◆ EXERCISE DIRECTIONS ◆
The full listing, written out exactly and without images, is the expected result.

=== Begin Enclosure ===

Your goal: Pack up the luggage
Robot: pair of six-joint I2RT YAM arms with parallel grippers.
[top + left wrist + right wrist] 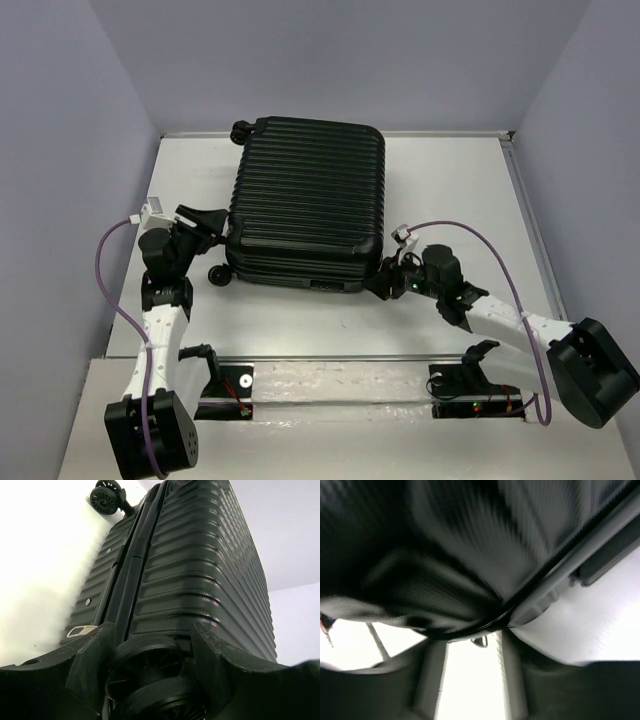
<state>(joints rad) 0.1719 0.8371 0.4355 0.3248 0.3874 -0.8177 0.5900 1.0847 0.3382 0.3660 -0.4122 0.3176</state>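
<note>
Top external view: big black luggage (305, 195) flat on the white table (450, 170), shut, bumpy lines facing up. Sits in the middle of the table, just past both arms. Has a far wheel (240, 128) at the far left corner and a near wheel (218, 272) at the near left corner.

Right up against the near left corner of the luggage: left gripper (212, 222), a little farther back than the near wheel. Tucked in at the near right corner, low by the table: right gripper (388, 280).

Left wrist view: looks along one side of the luggage (200, 570), with the dark seam (135, 570) running up it and the far wheel (105, 500) small at the top. Shows the left gripper (152, 630) spread wide, with one dark finger (90, 655) on each side. Between them, a round black wheel (145, 665), very close to both. Cannot tell if touching or squeezing it.

Right wrist view: all blurry. Dark round corner of the luggage (445, 555) across the whole top. Below it, the right gripper (472, 650) spread apart too, with bright table (470, 695) showing through the gap. Corner of the luggage just over that gap, and no sign of a pinch on it. Too fuzzy to tell if anything touches.
</note>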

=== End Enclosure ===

◆ SOLUTION TO THIS PROBLEM ◆
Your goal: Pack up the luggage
Robot: pair of six-joint I2RT YAM arms with parallel grippers.
[top + left wrist + right wrist] 
<state>(joints rad) 0.1719 0.8371 0.4355 0.3248 0.3874 -0.8177 0.5900 1.0847 0.3382 0.3660 -0.4122 0.3176</state>
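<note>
Top external view: big black luggage (305, 195) flat on the white table (450, 170), shut, bumpy lines facing up. Sits in the middle of the table, just past both arms. Has a far wheel (240, 128) at the far left corner and a near wheel (218, 272) at the near left corner.

Right up against the near left corner of the luggage: left gripper (212, 222), a little farther back than the near wheel. Tucked in at the near right corner, low by the table: right gripper (388, 280).

Left wrist view: looks along one side of the luggage (200, 570), with the dark seam (135, 570) running up it and the far wheel (105, 500) small at the top. Shows the left gripper (152, 630) spread wide, with one dark finger (90, 655) on each side. Between them, a round black wheel (145, 665), very close to both. Cannot tell if touching or squeezing it.

Right wrist view: all blurry. Dark round corner of the luggage (445, 555) across the whole top. Below it, the right gripper (472, 650) spread apart too, with bright table (470, 695) showing through the gap. Corner of the luggage just over that gap, and no sign of a pinch on it. Too fuzzy to tell if anything touches.
</note>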

The answer has been given in full.